Abelardo Morell (born 1948, Havana, Cuba) is a contemporary artist widely known for turning rooms into camera obscuras and then capturing the marriage of interior and exterior in large format photographs. He is also known for his 'tent-camera,' a device he invented to merge landscapes with the texture and composition of the ground where he places his camera and tripod to record the simultaneity of close and far, majestic and mundane.

Formerly, Morell was a professor at the Massachusetts College of Art and Design.

==Life and career==
Morell and his family fled Cuba in 1962, moving to New York City. Morell earned a Bachelor of Arts from Bowdoin College in 1977, and a Master of Fine Arts from Yale University School of Art in 1981. He received an honorary Doctorate of Fine Arts degree from Bowdoin in 1997.

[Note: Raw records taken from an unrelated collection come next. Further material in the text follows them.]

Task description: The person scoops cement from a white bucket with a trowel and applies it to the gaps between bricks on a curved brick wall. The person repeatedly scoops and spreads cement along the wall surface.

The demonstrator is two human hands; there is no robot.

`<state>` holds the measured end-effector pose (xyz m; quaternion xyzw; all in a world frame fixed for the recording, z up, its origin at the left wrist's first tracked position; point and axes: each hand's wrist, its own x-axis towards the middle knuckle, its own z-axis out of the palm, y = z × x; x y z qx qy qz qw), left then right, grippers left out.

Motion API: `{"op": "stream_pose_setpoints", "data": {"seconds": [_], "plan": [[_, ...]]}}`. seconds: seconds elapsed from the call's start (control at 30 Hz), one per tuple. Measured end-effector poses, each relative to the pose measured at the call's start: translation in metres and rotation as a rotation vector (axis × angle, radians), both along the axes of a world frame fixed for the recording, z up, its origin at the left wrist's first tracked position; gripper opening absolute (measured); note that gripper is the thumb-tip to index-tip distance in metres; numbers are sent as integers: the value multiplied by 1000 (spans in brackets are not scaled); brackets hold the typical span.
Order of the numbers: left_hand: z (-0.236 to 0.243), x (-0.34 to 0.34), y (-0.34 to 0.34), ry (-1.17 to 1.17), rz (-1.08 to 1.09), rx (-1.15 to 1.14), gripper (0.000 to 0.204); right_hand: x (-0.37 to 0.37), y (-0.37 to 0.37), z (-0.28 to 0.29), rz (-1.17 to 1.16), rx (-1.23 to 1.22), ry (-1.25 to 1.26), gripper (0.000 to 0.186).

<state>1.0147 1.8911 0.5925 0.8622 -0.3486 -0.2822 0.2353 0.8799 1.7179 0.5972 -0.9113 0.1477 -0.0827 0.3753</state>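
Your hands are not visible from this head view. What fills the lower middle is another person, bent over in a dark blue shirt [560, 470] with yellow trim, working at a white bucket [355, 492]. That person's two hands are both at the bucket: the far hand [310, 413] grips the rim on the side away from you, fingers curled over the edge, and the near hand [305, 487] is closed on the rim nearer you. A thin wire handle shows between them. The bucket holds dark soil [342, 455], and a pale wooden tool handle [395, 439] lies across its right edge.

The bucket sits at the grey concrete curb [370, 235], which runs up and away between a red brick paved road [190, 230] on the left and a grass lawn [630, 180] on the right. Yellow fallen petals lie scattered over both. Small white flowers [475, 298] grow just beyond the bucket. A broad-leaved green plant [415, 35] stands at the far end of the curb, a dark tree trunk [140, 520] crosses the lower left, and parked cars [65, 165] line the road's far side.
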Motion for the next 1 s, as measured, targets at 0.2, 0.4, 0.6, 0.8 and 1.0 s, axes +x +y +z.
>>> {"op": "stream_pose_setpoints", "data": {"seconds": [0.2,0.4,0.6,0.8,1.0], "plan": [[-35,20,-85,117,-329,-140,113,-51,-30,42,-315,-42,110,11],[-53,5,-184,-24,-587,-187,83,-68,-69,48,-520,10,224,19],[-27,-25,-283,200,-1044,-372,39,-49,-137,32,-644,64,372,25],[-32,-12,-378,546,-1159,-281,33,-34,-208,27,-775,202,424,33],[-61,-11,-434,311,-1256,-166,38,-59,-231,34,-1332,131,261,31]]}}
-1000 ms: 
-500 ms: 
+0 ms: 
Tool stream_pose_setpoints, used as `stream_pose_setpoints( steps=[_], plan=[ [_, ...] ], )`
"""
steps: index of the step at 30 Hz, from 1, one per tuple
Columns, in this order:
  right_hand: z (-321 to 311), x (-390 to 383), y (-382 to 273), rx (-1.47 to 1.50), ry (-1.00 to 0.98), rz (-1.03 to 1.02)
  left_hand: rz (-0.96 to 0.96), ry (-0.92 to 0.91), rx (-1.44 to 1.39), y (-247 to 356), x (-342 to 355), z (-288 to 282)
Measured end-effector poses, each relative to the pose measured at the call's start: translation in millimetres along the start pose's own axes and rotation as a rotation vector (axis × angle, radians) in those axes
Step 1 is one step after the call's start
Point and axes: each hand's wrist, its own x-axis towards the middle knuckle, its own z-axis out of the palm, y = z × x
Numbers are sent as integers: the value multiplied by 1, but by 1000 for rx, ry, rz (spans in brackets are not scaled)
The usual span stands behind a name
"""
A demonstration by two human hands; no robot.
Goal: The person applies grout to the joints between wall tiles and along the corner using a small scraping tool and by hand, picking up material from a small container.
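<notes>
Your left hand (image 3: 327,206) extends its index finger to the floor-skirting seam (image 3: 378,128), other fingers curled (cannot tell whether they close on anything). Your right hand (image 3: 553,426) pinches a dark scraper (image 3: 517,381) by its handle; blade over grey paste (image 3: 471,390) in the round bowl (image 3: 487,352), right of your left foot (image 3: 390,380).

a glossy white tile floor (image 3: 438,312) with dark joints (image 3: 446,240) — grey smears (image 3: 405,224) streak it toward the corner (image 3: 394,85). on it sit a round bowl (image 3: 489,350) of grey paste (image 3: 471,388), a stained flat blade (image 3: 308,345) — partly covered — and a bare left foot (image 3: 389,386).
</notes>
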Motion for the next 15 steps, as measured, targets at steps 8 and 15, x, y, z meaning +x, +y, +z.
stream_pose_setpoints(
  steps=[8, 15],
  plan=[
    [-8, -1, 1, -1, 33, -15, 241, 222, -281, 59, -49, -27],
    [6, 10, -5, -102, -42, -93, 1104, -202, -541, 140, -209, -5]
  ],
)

Morell was an well known in the photographic community for creating camera obscura images in various places around the world and photographing these. Morell was awarded the Cintas Foundation fellowship in 1992 and the John Simon Guggenheim Memorial Foundation Fellowship in 1993. Other awards he has received include the International Center of Photography's Infinity Award in 2011.

In 1998 Morell was an artist-in-residence at Boston's Gardner Museum, and the following year, Boston's Museum of Fine Arts hosted his retrospective Abelardo Morell and the Camera Eye.

Morell served as a professor (now emeritus) of photography at the Massachusetts College of Art. Edwynn Houk Gallery is his exclusive representation, with his first show with the gallery displayed in their Zürich, Switzerland location in June 2013.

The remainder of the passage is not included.